That aside, this is _the_ issue of the Android platform. Apple knows that
their 'customers' are the people who purchase the device and not their
developers (as any developer who's gone through the approval process will tell
you). The question remains...can Google make the same leap?

------
koepked
Maybe there is no customer, not yet. I suspect that right now, Android isn't
much more than market research. It's talked about all the time here: release
early, iterate often. Google's initial choice for a market was the geeks, and
with the Android, they've given us much capability with minimal restrictions.
The geeks are going to determine Android's customer, when we collectively
figure out what the best uses are for what I consider to be the first true
general purpose computer that fits in my pocket.

------
jsz0
I'm not sure there's any one type of customer for Android. Google is throwing
a lot out there right now. It's still fundamentally a platform and not a
product. For what Android is lacking in fit & finish is nothing compared to
the feature set. Integration with Google Voice is going to be huge in the
future. It's just too compelling of a service not to be a huge success.
Hardware choice is important because there's no one-size-fits-all.
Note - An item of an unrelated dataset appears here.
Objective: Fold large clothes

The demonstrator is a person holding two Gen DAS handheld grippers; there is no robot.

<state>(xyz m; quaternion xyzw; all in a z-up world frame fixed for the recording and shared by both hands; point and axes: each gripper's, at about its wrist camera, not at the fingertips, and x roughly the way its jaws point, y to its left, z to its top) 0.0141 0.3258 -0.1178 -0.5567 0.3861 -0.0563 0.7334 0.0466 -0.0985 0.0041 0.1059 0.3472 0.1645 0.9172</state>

People have
different requirements. For example we'll almost certainly see a hardened
Android phone without a camera for professions where this is an absolute
requirement. Apple is a non-player there. Small market? Sure but when you add
up a bunch of small markets you get something big. For the mainstream consumer
market I think the iPhone's App advantage, specifically games, is going to
keep Apple in really good shape for a while. It's RIM/Microsoft/Palm/Nokia who
have the most to lose here. I think from Apple's perspective, if they could
choose their primary competitor going forward, they would happily pick Google
over the others because in the end Google doesn't really care if you're using
their services on an iPhone or an Android phone.

------
pragmatic
Uh, my brother, brother-in-law and about everyone I know that's contract has
expired since the droid came out.

There are places where iPhones just aren't offered/don't work well. Here, the
competition is more for the BlackBerry market.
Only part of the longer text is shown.